Ma come si costruisce una community così radicata? Filippo Sensi, vicedirettore di Europa e curatore del blog Nomfup, riconosce che offrire contenuti di qualità è fondamentale ma non sufficiente: “La community segue sempre i contenuti di qualità. Ma, se lo si inverte, il rapporto non è più così diretto”. L’ingrediente segreto nella ricetta di Sullivan sembra essere lui stesso, con il suo trascorso personale e professionale. “Con il passare degli anni, Andrew Sullivan si è creato un seguito e una reputazione che oggi, forse, pagherà”, continua Filippo Sensi che considera The Dish “un esperimento interessante e al quale tutti quelli che hanno a cuore il futuro dell’informazione devono guardare con attenzione. Lo è per lo shift da testata a brand personale, che potrebbe avere delle conseguenze importanti per le grandi testate. Ma lo è pure dal punto di vista economico: al di là di quello che ci diranno alla fine i numeri, è una scommessa il fatto che si possa essere sostenibili anche senza avere la credibilità e l’autorevolezza di una grande testata alla spalle. E poi è una sfida anche per altri blog che hanno una buona reputazione in rete”.

Dello stesso pensiero è Gianni Riotta, editorialista de La Stampa, con un passato alla direzione di Tg1 e Sole-24ore: “Il business model dei giornali come l’abbiamo conosciuto è finito: nessun giornale oggi dal NYT al Manifesto ha più una sostenibilità economica legata alla pubblicità, alle vendite, e alle copie. L’informazione sta cercando in questo momento nuovi contenuti e nuovi business model. Andrew Sullivan ne sta sperimentando – mi auguro per lui e per noi, con successo – uno. Lui è un personaggio bizzarro: cattolico, omosessuale, ex direttore di The New Republic – non senza scaramucce interne alla redazione… È un commentatore perfetto per il web dove, a volte, la nicchia governa più che il mainstream”. Tuttavia non saranno certo le grandi testate a soffrire per un’iniziativa simile: “Le difficoltà del business model dei giornali non sono legate all’andamento della crisi economica, né da Internet… Il loro problema deriva dal fatto che, essendo mutata la società, non è più efficace quel tipo di comunicazione di massa propria dei giornali”.

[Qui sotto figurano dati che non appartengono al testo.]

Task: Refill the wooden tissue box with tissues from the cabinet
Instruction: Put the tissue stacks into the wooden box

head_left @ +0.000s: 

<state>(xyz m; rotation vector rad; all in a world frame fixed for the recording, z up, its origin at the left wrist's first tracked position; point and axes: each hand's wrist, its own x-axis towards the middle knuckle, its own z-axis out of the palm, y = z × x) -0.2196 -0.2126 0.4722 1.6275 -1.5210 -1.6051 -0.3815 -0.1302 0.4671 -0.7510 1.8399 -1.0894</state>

Insomma, la comunicazione molti a molti inaugurata da Internet ed esaltata dalla sua versione social, sovrappone testata e firma, più che capovolgerne i rapporti. La rivoluzione post industriale del giornalismo è anche questo: un giornalista che si fa – per dirla con Tedeschini Lalli – “contenitore di se stesso”. Ma si può immaginare un esperimento simile anche in Italia? Ernesto Belisario, ci offre la sua prospettiva di avvocato esperto di diritto delle nuove tecnologie: “L’ Italia ha delle leggi sulla stampa alquanto vetuste, ma ciò non toglie che si possa fare una cosa simile anche da noi. Tutto dipende dal modello che si sceglie di adottare. Dal punto di vista giuridico, le opzioni sono due: ci sono le testate registrate e ci sono soggetti che sperimentano nuove strade, come l’HuffPo che non è una testata registrata e assomiglia più a una community. In quest’ottica è possibile offrire servizi premium e funzioni extra agli utenti che si registrano al sito e accettano le Condizioni d’uso. Nei confronti dei blogger, queste piattaforme offrono spesso solo la visibilità: giuridicamente il rapporto tra blogger e piattaforma non è molto diverso da quello tra Facebook e utente”. Tuttavia, il problema è un altro e ce lo spiega ancora Mario Tedeschini Lalli: “Quante persone in tutto il mondo sono in grado di leggere in italiano? Se sfiori i 55 milioni in tutto il mondo è grasso che cola.”